MA 63: Poster II (Surface Magnetism/ Magnetic Imaging/ Topological Insulators/ Spin Structures and Magnetic Phase Transitions/ Graphene/ Magnetic Thin Films/ Magnetic Semiconductors/ Magnetic Half-metals and Oxides/ Spin-dependent Transport/ Spin Excitations and Spin Torque/ Spin Injection and Spin Currents in Heterostructures/ Spintronics/ Magnetic Storage and Applications)

MA 63.28: Poster

Freitag, 18. März 2011, 11:00–14:00, P2

Ultrathin continuous CoPt films with perpendicular anisotropy — •Ludwig Reichel, Karin Leistner, Sebastian Fähler, and Ludwig Schultz — IFW Dresden, PF 270116, 01171 Dresden

The change of magnetic properties of ferromagnetic ultrathin films by an electric field would be an easy and fast way to control their behaviour in nanosized devices.

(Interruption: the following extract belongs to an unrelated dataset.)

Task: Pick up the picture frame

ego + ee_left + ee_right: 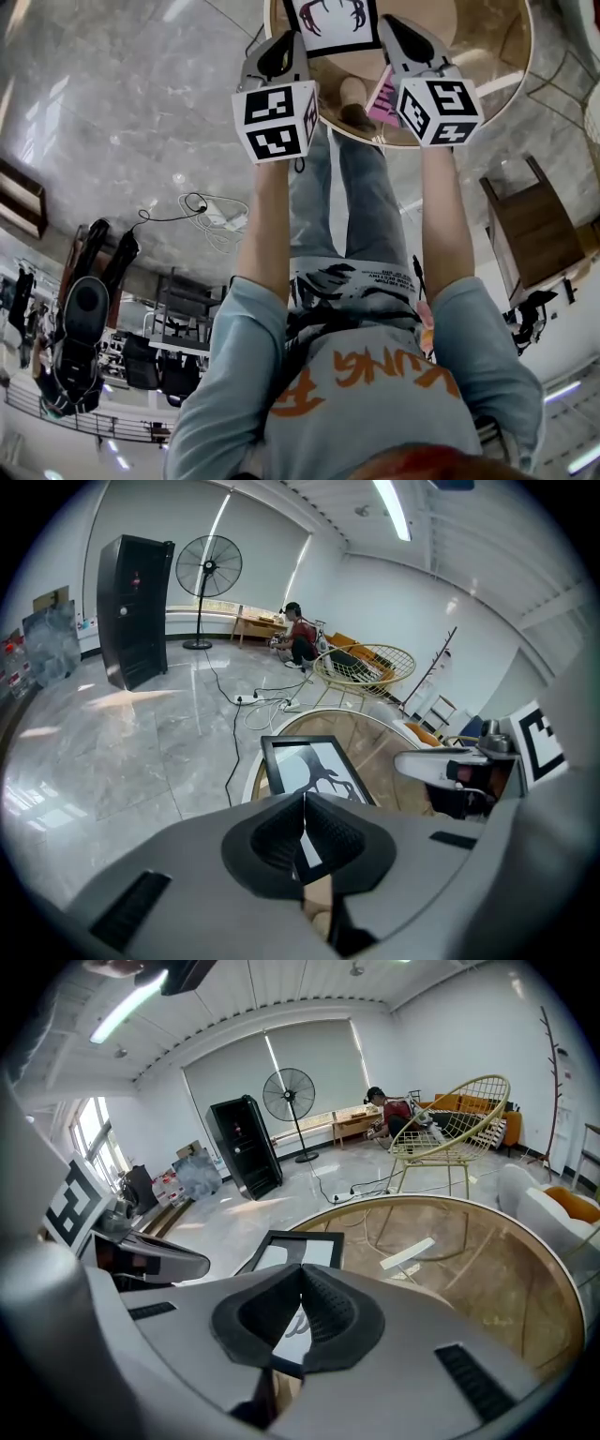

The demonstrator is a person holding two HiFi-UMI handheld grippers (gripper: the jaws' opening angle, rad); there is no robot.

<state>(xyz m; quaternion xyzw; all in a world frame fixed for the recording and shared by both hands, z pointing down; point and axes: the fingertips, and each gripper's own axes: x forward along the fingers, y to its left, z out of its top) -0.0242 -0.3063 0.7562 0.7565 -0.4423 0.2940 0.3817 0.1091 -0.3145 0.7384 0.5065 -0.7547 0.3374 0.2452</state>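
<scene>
The picture frame (330, 23) has a black border and a white sheet with a dark branching drawing. It lies flat near the edge of a round glass table (487, 75). My left gripper (284, 47) hangs at the frame's left side and my right gripper (398, 33) at its right side, both above the table. In the left gripper view the frame (314, 766) shows just past the shut left gripper (303, 819). The right gripper view has the frame (298, 1249) beyond the shut right gripper (301, 1299). Nothing is between either pair of pads.
A pink object (382, 98) lies under the right gripper near the person's shoes. A white strip (408, 1252) rests on the table. A wooden stool (534, 225) stands right; cables (211, 211) trail on the marble floor. A wire chair (366, 667), fan (208, 569) and black cabinet (134, 607) stand farther off.
</scene>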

Among the ordered L10 phases, DFT calculations [1] predict the highest E-field induced change of anisotropy for the CoPt phase. Experimentally, the application of the electric field can be achieved by using a film as electrode in an electrochemical cell. For this, continuous, conducting films are required.

In the present investigation, 2-10 nm thick continuous CoPt films were deposited by pulsed laser deposition on MgO(001) substrates with Cr and Pt(001) buffer layers. Magnetic hysteresis curves with the magnetic field applied perpendicular to the film plane were obtained by anomalous Hall effect measurements. For films deposited at low temperatures, the A1 CoPt phase is present and shape anisotropy in the film plane dominates. On the other hand, temperatures above 500°C lead to interdiffusion and a lower degree of texture. Optimum (001)-textured L10 phase formation occurs for deposition temperatures of 450°C to 500°C. In these films, perpendicular anisotropy and switching of magnetization is achieved. We will present first results on electrolyte-CoPt interactions and electrolytic charging of these films.

[1] Zhang et al.: New J. Phys. 11 (2009) 043007